**WHAT YOU ARE ASKED TO DO**
Return only the number of lines in the material below holding the string "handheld".

**SUPPLIED INFORMATION**

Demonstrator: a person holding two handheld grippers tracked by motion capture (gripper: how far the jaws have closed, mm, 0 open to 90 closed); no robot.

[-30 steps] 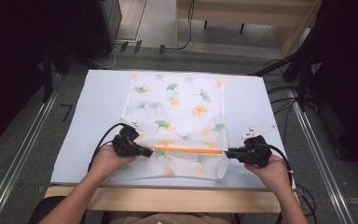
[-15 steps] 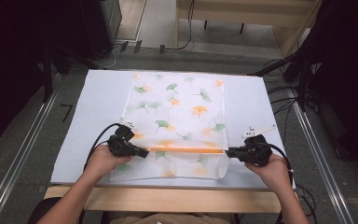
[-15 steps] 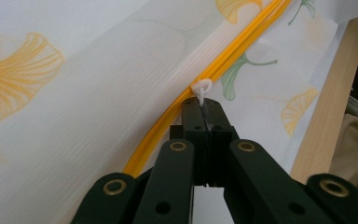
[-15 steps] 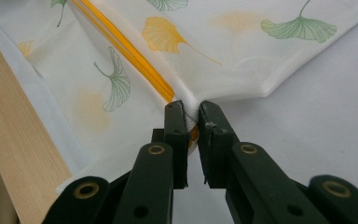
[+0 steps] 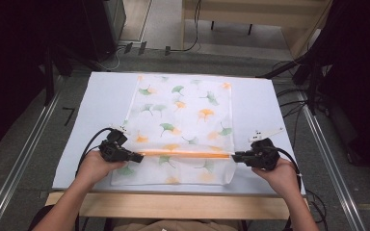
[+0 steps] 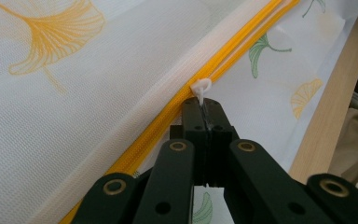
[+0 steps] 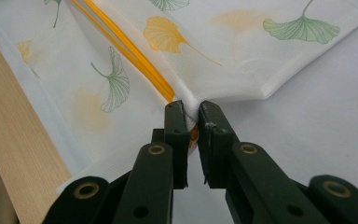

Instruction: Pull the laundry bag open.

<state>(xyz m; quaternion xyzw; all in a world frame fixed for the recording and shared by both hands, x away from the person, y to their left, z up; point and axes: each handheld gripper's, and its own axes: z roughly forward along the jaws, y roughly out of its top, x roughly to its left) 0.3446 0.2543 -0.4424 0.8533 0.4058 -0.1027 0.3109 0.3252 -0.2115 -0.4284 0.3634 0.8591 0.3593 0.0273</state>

**SOLUTION TO THIS PROBLEM**
2